◆ **Problem to solve**
Every line from the first in the listing below to the line containing "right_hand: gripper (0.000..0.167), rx" is to be repeated exactly, and no line past it.

※ ※ ※

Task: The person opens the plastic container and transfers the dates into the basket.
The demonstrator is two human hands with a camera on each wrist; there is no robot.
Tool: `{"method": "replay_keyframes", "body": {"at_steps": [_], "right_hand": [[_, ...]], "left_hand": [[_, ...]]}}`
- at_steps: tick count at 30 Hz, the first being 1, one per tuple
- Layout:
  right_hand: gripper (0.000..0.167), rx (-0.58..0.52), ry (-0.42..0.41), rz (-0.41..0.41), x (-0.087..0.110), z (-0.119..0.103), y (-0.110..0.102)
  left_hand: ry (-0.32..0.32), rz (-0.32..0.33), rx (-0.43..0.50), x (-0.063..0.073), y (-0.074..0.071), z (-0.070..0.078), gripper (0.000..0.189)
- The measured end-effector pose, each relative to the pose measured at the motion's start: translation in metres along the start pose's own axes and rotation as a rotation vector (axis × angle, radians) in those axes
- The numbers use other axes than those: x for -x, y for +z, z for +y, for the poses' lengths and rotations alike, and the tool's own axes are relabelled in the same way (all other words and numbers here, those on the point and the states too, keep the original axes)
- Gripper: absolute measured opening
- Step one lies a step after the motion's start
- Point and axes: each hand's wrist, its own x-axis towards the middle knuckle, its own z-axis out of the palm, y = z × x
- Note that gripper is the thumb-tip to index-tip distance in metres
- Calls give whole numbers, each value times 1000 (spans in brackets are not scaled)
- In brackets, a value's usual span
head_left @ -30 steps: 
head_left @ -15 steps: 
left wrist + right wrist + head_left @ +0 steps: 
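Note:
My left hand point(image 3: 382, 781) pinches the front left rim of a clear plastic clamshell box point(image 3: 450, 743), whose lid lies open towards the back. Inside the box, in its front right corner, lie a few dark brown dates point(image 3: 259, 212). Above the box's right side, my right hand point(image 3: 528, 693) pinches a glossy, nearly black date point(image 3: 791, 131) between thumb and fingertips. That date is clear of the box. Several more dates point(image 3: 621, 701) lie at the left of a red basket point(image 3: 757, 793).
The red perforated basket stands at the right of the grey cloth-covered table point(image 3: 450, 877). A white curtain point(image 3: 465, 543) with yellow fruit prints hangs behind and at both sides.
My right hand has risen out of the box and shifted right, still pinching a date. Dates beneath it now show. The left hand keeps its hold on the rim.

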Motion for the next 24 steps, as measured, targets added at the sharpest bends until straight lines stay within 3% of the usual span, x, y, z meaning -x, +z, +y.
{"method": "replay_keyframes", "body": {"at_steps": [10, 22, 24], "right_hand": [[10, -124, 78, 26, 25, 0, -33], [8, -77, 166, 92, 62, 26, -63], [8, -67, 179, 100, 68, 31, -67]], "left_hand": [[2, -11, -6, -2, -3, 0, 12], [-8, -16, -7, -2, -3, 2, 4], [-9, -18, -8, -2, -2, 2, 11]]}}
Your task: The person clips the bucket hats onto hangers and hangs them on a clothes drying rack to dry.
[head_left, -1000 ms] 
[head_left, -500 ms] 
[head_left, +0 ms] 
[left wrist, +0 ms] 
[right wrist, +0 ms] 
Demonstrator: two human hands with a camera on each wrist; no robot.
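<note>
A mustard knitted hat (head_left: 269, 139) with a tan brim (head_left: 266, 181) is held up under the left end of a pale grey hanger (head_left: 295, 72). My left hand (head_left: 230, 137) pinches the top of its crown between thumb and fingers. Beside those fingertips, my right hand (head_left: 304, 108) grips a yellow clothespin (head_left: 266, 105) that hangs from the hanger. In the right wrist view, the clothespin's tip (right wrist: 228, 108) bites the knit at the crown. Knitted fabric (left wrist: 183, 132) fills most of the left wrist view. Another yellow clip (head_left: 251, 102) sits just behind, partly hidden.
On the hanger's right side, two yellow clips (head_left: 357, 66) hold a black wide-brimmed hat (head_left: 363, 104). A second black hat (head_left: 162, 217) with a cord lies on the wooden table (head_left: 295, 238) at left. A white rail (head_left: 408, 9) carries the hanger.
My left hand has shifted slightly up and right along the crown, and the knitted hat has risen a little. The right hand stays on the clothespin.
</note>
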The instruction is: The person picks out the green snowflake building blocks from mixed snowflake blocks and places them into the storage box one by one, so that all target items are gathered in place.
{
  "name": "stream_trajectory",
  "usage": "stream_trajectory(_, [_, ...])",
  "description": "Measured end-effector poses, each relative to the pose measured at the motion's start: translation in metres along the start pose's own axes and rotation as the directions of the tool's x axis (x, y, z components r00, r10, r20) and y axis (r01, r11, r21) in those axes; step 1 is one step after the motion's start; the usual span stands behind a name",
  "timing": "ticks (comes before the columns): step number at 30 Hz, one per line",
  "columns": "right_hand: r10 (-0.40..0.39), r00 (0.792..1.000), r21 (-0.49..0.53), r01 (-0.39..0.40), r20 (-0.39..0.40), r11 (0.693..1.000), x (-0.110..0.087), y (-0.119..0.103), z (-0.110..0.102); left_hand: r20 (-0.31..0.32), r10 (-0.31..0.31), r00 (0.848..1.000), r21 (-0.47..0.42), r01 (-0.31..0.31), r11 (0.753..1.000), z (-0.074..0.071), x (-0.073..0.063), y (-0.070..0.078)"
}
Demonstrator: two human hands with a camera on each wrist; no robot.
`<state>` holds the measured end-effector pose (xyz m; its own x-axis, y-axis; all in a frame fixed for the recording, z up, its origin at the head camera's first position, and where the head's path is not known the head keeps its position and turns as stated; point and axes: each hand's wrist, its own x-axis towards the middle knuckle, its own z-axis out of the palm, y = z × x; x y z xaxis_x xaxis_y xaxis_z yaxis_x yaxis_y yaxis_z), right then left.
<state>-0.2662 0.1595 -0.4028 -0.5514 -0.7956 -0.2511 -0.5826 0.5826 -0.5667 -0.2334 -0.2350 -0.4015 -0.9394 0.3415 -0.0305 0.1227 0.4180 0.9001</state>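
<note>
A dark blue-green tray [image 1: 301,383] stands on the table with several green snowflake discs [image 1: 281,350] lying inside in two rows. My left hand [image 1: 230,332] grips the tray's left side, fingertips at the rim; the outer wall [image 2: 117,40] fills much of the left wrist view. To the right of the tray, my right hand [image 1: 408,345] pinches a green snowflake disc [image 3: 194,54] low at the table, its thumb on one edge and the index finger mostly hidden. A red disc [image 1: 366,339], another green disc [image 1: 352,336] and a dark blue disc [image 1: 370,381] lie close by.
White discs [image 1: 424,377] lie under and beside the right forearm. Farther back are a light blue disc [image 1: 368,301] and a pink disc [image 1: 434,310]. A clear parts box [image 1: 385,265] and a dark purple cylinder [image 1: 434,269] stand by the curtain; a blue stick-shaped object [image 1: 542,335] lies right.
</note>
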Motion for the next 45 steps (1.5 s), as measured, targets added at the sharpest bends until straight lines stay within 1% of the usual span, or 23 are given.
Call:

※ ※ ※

◆ **Problem solution**
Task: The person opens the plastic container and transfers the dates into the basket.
The demonstrator is two human hands with a camera on each wrist; there is no robot.
Tool: `{"method": "replay_keyframes", "body": {"at_steps": [_], "right_hand": [[_, ...]], "left_hand": [[_, ...]]}}`
- at_steps: tick count at 30 Hz, the first being 1, one per tuple
- Layout:
  right_hand: gripper (0.000..0.167), rx (-0.58..0.52), ry (-0.42..0.41), rz (-0.41..0.41), x (-0.087..0.110), z (-0.119..0.103), y (-0.110..0.102)

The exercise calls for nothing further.